Face à une logique patrimoniale appartenant aux institutions publiques, historiens, archivistes et conservateurs, pourrions-nous aussi, faire patrimoine ?  
Tous ces vestiges, cette archéologie personnelle et intime existent. Aussi naïf, sensible ou poétique soient-ils, comment en faire nos objets patrimoniaux ?  Ce sont les « ateliers du patrimoine », qui fabriquent des écrins sur mesure et unique scellé par une médaille. Déployés dans des établissements publics – musées, hôpitaux, mairies, écoles – nous déposons notre objet dans ces ateliers éphémères et une équipe dédiée s’occupe de sa conservation. 

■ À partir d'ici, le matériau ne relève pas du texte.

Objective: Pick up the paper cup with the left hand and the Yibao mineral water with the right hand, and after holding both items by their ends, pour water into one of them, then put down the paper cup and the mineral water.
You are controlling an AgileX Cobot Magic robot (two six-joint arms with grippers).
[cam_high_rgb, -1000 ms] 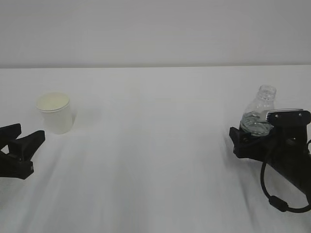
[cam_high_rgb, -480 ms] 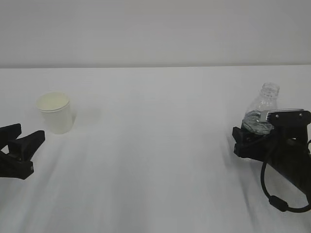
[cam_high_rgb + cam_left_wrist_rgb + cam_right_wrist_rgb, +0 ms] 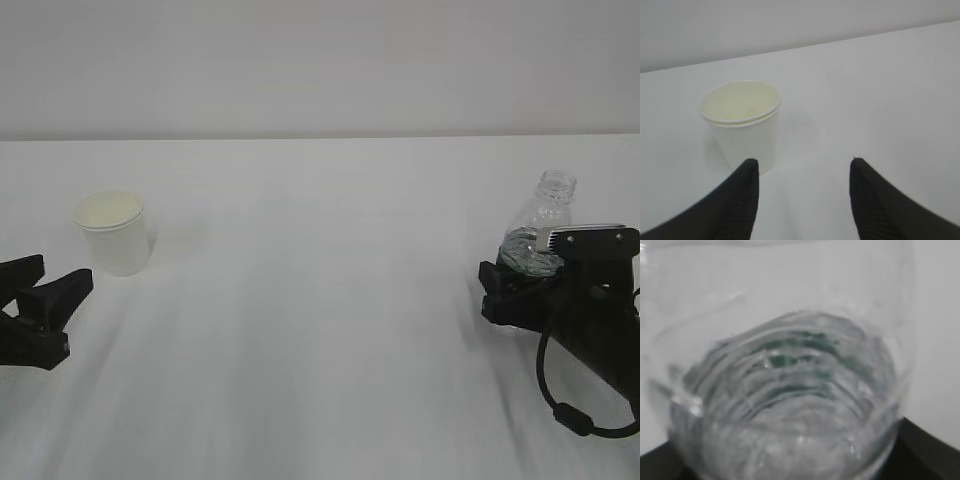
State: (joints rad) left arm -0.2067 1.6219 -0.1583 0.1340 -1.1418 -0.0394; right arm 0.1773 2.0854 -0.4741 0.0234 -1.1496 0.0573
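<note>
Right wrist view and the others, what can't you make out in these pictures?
- Bottle, right wrist view: too close and blurred; label text unreadable, neck cut off by the top edge.
- Bottle's lower half, exterior view: hidden behind the right gripper.
- Right gripper's contact with the bottle: not clear in either view.
- Left gripper, exterior view: arm cut off by the left edge.
- Cup: contents not discernible.

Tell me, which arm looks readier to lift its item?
The right. Its pincer already sits around the bottle, which fills its wrist view. The left pincer is open with the paper cup standing ahead of its tips, off to one side.
</note>
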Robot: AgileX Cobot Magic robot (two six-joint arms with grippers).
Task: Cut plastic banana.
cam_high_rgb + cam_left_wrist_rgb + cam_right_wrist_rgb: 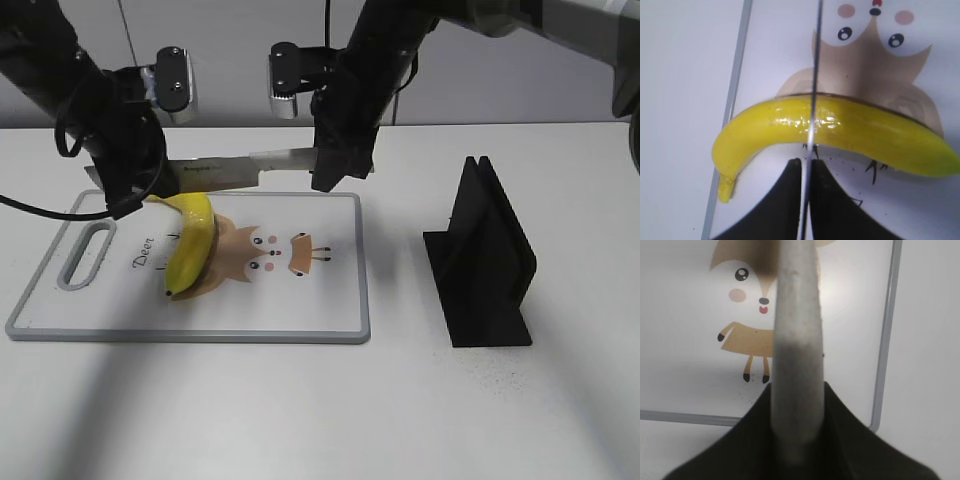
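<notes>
The plastic banana (190, 250) lies on the white cutting board (300, 310) with its deer print, stem end towards the back. A knife (215, 175) hangs level over the board's back edge, just above the banana's stem end. My left gripper (148, 182) is shut on the blade's tip. My right gripper (335, 165) is shut on the pale handle (285, 158). In the left wrist view the blade (815, 75) runs edge-on from my shut fingers (806, 162) across the banana (850, 130). In the right wrist view my fingers (797, 390) clamp the handle (795, 340). Whether the blade touches the banana I cannot tell.
A black knife stand (485, 260) stands upright on the white table to the right of the board. The board's grey rim shows in the left wrist view (737, 75) and the right wrist view (885, 340). A slot handle (88, 255) is at the board's left end.
</notes>
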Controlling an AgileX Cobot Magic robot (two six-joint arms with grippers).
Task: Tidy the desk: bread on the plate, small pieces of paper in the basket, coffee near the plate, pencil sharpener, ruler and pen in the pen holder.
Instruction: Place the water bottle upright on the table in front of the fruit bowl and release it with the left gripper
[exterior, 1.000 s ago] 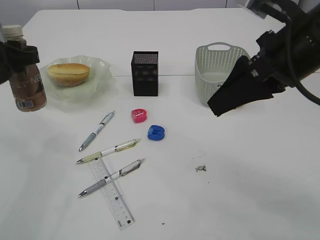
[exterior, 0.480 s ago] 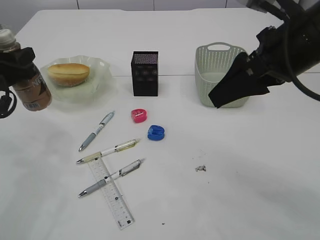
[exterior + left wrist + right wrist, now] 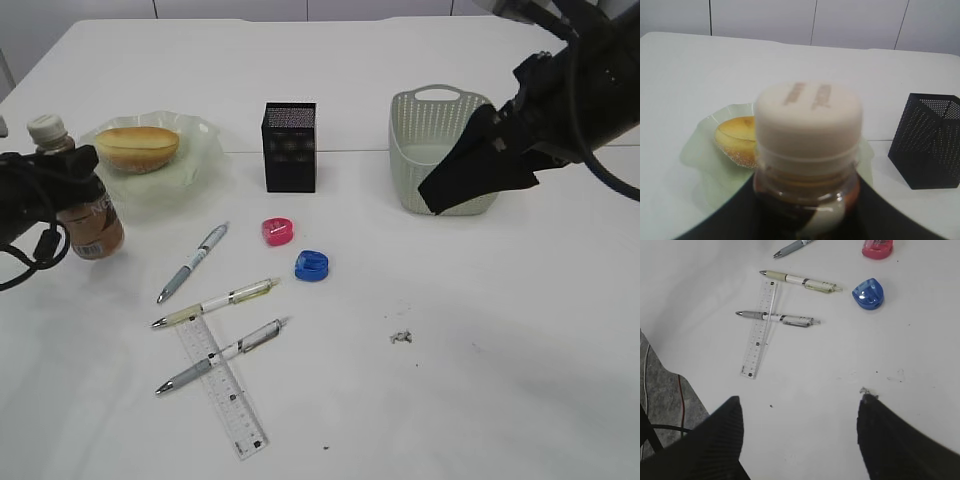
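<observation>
Clearly, the left gripper [image 3: 62,195] pinched the coffee bottle [image 3: 84,214], which leaned just beside the plate [image 3: 205,160]; released tilted, it could topple onto the table [image 3: 450,380]. Farther off, the right gripper [image 3: 799,432] hung spread, empty.

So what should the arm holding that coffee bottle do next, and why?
Probably open and back away. The left gripper is shut on the coffee bottle, which looks upright on the table beside the plate holding the bread, so that step seems done.
</observation>
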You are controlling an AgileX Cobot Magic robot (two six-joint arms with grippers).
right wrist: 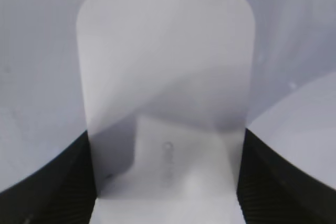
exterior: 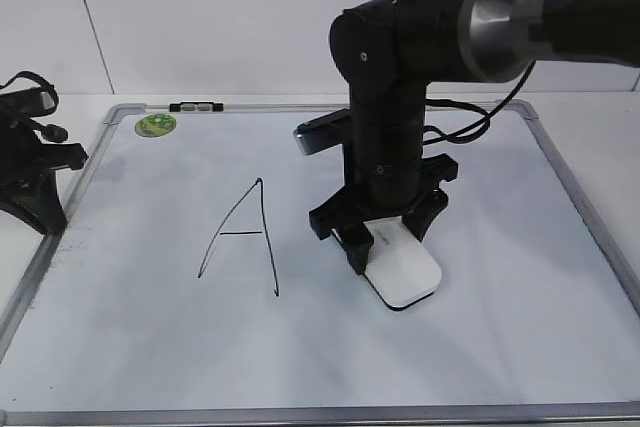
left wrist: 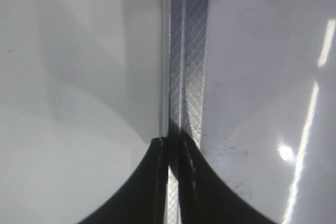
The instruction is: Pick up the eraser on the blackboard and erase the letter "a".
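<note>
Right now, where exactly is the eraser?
In the exterior view, the eraser lies on the blackboard right of centre, to the right of the capital "A", with the right gripper clamped around it.

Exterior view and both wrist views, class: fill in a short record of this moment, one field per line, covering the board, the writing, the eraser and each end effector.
board: blackboard, white surface, grey frame, lying flat
writing: capital A in black marker; no lowercase "a" visible
eraser: eraser, white, flat on the board, right of the A
right end effector: right end effector, fingers against both sides of the eraser
left end effector: left end effector, fingers together, over the board's frame at its left edge
sticker: green sticker, top left corner
clip: clip on top frame
</note>
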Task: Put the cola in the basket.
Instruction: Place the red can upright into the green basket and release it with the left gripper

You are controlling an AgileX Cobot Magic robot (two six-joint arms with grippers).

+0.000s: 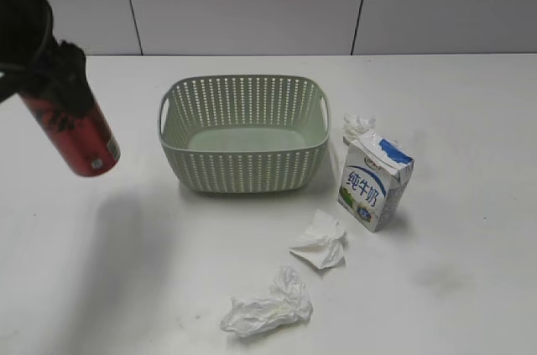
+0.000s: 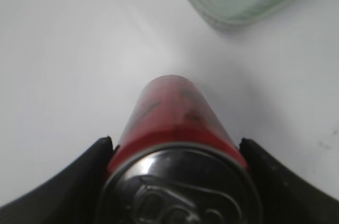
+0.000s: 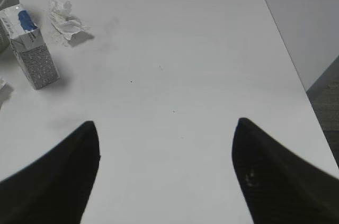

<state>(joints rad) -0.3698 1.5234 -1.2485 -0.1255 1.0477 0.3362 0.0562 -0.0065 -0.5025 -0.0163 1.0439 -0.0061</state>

« Tout n’est pas patrimoine, mais tout peut le devenir »
Michel Melot, Qu’est ce qu’un objet patrimonial ?



Telle une vitrine de musée, placer notre objet dans cet écrin c’est lui assumer, lui donner un caractère patrimonial.


Les écrins renferment respectivement : un parfum de naissance, les outils d’atelier d’un défunt grand père et les clefs d’une vieille maison familiale.

Les coques sont en plâtre moulé et l’intérieur en mousse découpée sur mesure, épousant ainsi la forme de l’objet. Le plâtre se patine, se colore et peut se fissurer avec le temps, portant les traces des manipulations. Matériau souple, la mousse évoque la conservation réservée à l’emballage d’œuvres d’art.


La médaille, tel un sceau de cire, vient lier et fermer l’écrin.  

André Malraux soulignait que le patrimoine peut s’étendre dans des domaines encore non revendiqués. Et que chaque période « voyait » des objets que d’autres ne « voient » pas.


Avec un un mécanisme d’ouverture par pression et traction, la pièce se délie et révèle le contenu progressivement. Elle permet de ne pas tout montrer, de ne pas tout dire.